Hal-hal yang perlu diperhatikan dalam rangka mendorong pemajuan ekonomi dan investasi, adalah:
a. perlu dibangun model ekonomi baru yang mensinergikan antara hukum, negara dan pasar.
1. Kebijakan legislasi berorientasi pada ekonomi, sustainable development dan keseimbangan lingkungan.
2. Perlunya Perbaikan RUU Penanaman Modal
3. Harmonisasi hukum pusat dan daerah diawali dengan harmonisasi UUD 1945, UU No. 10 tahun 2004 dan UU No. 32 tahun 2004
4. Pembentukan Perda harus lebih baik secara substansi, tata cara pembentukan dan sosialisasi.
2. Bidang Hukum dan Pengelolaan SDA
Kebijakan ekonomi berbasis pengelolaan SDA yang dikembangkan sejak tahun 1970-an telah menimbulkan akibat-akibat yang cukup signifikan terhadap kinerja pembangunan nasional. Yang ada selama ini bukanlah pengelolaan, tetapi pemanfaatan komoditas dari SDA berdasarkan undang-undang yang dijalankan oleh setiap sektor.
Perubahan hukum pengelolaan SDA merupakan persoalan mendasar untuk meningkatkan kualitas sosial ekonomi masyarakat, dan menjadi tuntutan masyarakat untuk memperoleh keadilan.
Program aksi nasional dalam pengelolaan SDA, mencakup:
a. Percepatan pembentukan UU Pengelolaan SDA;
b. Restrukturisasi kelembagaan dan revitaslisasi birokrasi dan fungsi lembaga-lembaga pemerintah;
c. Peninjauan kembali kebijakan-kebijakan investasi di bidang SDA, termasuk kontrak dan ijin investasi. dan;
d. Peningkatan kapasitas masyarakat untuk berperan dalam pengelolaan SDA.

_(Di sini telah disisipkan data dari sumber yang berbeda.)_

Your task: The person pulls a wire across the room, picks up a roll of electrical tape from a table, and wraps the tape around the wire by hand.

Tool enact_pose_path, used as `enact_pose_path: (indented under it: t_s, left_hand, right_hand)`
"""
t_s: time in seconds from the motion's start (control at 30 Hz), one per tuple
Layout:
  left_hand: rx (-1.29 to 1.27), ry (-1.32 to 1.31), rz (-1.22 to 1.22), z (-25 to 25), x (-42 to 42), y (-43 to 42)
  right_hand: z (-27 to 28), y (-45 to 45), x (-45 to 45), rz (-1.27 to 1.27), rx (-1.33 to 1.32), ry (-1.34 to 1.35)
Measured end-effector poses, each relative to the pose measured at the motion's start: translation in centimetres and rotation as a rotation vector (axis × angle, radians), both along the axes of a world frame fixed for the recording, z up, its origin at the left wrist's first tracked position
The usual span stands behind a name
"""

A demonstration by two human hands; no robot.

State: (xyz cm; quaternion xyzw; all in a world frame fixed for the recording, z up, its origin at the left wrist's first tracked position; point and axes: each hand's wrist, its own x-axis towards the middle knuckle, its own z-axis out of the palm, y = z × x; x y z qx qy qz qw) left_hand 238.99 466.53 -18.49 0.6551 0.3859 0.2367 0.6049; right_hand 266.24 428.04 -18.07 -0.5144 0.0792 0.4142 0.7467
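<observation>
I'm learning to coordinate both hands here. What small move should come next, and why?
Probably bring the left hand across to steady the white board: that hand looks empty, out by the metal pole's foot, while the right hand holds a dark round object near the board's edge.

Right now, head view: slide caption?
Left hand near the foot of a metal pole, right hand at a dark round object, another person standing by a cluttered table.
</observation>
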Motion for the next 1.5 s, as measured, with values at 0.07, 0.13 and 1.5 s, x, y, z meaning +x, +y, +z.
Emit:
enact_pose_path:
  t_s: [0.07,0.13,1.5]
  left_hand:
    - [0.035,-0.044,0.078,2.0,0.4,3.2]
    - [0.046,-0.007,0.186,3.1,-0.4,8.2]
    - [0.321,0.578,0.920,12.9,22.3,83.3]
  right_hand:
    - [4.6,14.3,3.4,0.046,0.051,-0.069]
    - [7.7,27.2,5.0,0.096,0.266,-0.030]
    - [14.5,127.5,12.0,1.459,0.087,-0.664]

3. Bidang Hukum dan Reformasi Birokrasi
Beberapa permasalahan dalam birokrasi:
a. pelanggaran disiplin;
b. penyalahgunaan wewenang;
c. penyimpangan;
d. rendahnya kinerja;
e. sistem organisasi dan manajemen pemerintah yang belum memadai;
f. rendahnya efisiensi dan efektivitas kerja;
g. rendahnya kualitas pelayanan umum;
h. rendahnya kesejahteraan PNS, dan;
i. banyaknya peraturan perundang-undangan yang sudah out-of-date
Reformasi birokrasi diarahkan pada penyempurnaan tiga unsur pokok yang menjadi key leverage dalam reformasi birokrasi, yakni: sistem kelembagaan, pengembangan ketatalaksanaan, dan pengembangan SDM
Beberapa upaya yang perlu dilakukan:
a. Percepatan pembentukan UU Administrasi Pemerintahan dan UU Pelayanan Publik;
b. Pengembangan kelembagaan yang diarahkan pada restrukturisasi;
c. Menata kembali kekuasaan dan diskresi yang bisa melampaui dari aturan hukum sebagai kode etik pemerintah;
d. mengatur proses rekrutmen dan hubungan kerja antara jabatan negara, jabatan politik dan jabatan karir;
e. Pengembangan SDA yang diarahkan pada terwujudnya kapasitas SDM yang profesional.
Dari hasil kesimpulan sementara di atas, pertanyaan besar yang perlu dijawab, apakah Indonesia menempatkan hukum sebagai instrumen, atau hukum telah menjadi sebuah sistem utama dalam kehidupan bersosial. Viva Justicia?